Justice Navin Chawla also awarded nominal damages of Rs.50,000 in favour of Meta Platforms Inc. and against the defendants. The Court also directed the defendants to pay cost of the suit to Meta.

Meta moved the Court after being aggrieved over the adoption of the mark "Facebake" by the defendant no.1, namely Noufel Malol, which was allegedly mimicking the visual presentation by copying the colour scheme, font, commercial impression, and overall look and feel of Facebook, and thus was intentionally trading off the significant goodwill established in "Facebook‟ marks.

It was Meta's case that the aforesaid activity came into its knowledge when it came across the advertisement of the application in the Trade Marks Journal filed by the defendant no. 1 seeking registration of its mark "Facebake‟.

The plaintiff had also filed an opposition against the said application, claiming that the use of the similar mark by the defendants was an infringement of its statutory as well as common law rights as also results in passing off, dilution and unfair competition by the defendants.

The plaintiff also claimed that that on service of the ad-interim order of injunction, Facebake mark was changed to Facecake which was equally deceptively-similar to the Meta's "Facebook‟ marks.

The Court was of the view that it cannot be disputed that the marks of Meta were well-known in India and that its user base and reach were evident from the documents filed by it.

"The plaintiff also has obtained registrations of its marks for various classes of goods and the use of a similar mark without due cause would certainly amount to unfair competition, which is detrimental to the distinct character and reputation of the plaintiff‟s „Facebook‟ marks," the Court observed.

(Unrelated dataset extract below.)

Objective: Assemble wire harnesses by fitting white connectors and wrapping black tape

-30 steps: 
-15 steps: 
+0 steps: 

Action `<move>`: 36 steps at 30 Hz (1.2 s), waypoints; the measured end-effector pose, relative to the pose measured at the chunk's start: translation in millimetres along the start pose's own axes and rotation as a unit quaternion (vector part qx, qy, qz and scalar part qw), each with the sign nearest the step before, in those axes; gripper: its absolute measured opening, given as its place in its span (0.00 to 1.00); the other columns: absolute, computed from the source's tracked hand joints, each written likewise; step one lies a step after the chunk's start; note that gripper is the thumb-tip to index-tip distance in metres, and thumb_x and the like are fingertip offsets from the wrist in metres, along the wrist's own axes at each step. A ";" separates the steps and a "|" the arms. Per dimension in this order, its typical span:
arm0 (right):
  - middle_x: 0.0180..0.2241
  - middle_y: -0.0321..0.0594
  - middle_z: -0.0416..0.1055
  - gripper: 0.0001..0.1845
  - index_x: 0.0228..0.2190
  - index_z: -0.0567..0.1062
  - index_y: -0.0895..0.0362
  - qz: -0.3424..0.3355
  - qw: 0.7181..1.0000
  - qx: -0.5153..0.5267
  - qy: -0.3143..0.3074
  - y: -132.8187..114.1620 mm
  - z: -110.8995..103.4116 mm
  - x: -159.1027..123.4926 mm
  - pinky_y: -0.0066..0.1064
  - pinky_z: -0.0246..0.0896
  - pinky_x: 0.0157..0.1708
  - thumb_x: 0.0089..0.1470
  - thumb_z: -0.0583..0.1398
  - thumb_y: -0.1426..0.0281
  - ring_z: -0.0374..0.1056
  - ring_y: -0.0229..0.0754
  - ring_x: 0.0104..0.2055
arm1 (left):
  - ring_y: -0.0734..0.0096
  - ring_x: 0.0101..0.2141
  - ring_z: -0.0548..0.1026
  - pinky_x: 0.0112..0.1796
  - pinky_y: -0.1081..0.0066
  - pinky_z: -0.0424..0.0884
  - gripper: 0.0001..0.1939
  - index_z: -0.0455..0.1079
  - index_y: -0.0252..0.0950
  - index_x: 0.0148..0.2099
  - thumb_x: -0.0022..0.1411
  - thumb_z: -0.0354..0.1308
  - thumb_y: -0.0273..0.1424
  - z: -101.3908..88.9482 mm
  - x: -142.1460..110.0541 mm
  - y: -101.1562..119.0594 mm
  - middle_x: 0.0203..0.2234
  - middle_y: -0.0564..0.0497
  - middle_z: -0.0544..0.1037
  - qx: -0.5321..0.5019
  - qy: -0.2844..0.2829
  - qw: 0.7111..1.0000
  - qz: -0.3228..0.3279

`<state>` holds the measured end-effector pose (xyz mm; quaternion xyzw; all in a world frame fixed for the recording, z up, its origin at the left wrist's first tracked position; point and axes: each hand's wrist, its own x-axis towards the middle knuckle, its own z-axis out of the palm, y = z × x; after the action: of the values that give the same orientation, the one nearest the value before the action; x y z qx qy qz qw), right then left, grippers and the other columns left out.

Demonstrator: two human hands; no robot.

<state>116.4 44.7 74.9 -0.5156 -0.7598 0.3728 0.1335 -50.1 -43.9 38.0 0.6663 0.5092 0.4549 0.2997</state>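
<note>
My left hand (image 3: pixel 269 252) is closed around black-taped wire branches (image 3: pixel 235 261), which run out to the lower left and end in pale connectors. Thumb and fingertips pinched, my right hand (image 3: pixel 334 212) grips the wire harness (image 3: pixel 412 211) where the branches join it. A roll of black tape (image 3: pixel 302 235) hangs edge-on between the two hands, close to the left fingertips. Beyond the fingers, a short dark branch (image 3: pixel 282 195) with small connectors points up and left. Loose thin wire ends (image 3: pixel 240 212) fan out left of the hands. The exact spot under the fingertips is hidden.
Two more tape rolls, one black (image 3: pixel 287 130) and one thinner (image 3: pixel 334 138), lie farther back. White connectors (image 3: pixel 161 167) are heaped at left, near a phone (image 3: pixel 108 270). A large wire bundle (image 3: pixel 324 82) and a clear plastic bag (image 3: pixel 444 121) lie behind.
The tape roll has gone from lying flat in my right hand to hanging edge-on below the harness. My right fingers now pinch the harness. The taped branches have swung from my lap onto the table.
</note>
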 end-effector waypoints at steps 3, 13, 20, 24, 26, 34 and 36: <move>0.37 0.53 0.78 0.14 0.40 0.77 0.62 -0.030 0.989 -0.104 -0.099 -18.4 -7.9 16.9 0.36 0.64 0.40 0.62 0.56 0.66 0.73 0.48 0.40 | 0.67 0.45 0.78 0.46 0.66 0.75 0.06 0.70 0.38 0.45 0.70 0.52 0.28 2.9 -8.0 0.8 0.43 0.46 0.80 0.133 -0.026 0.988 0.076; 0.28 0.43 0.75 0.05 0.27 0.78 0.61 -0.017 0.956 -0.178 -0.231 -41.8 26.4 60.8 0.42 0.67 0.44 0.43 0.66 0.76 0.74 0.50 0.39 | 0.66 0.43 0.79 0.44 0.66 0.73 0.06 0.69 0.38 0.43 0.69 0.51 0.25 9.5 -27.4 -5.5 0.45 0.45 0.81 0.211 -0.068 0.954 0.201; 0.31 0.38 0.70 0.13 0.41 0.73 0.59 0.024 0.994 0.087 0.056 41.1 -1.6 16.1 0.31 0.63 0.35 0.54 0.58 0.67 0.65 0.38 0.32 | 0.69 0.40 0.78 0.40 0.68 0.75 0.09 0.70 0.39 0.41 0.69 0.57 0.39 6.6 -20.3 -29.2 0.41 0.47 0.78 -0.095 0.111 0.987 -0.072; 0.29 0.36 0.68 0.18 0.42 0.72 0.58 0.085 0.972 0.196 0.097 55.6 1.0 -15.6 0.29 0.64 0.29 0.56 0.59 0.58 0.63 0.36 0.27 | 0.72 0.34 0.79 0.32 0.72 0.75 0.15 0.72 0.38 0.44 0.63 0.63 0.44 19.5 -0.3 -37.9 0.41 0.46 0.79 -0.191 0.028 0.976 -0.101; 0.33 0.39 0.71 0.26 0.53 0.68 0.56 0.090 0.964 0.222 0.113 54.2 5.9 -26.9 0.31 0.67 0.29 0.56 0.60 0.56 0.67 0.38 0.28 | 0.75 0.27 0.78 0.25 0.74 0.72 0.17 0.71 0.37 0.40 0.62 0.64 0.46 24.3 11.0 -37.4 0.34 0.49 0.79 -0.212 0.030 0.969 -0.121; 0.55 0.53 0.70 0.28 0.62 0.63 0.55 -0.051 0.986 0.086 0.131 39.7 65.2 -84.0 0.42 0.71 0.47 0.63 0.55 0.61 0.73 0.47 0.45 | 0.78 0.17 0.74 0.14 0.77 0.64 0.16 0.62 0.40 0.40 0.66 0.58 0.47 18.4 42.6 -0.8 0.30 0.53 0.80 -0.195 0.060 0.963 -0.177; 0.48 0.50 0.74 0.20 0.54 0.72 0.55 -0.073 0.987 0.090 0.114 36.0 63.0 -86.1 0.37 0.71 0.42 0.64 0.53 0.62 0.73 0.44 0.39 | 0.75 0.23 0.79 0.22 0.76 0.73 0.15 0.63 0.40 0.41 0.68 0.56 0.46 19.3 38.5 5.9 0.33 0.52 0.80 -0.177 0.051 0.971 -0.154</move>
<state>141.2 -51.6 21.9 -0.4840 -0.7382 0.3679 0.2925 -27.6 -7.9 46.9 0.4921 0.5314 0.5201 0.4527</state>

The Court was of the view that though there was some distinction between the marks of the plaintiff and of the defendants, however, the overall visual representation adopted by the defendants, clearly depicted the mala fide intent of the defendants in obtaining unfair advantage by the use of the mark similar to that of Meta. The Court added that the same also leads to the dilution of Meta's mark.

"It can lead to an unwary consumer being at least interested in taking note of the defendants as having some kind of connection with the plaintiff. The mala fide intent of the defendants is also evident from the fact that upon the knowledge of the ad-interim injunction passed by this Court, the defendants changed the mark from „facebake‟ to „facecake‟ thereby changing only one alphabet, however, chose not to appear before this Court to defend the suit in spite of service," it added.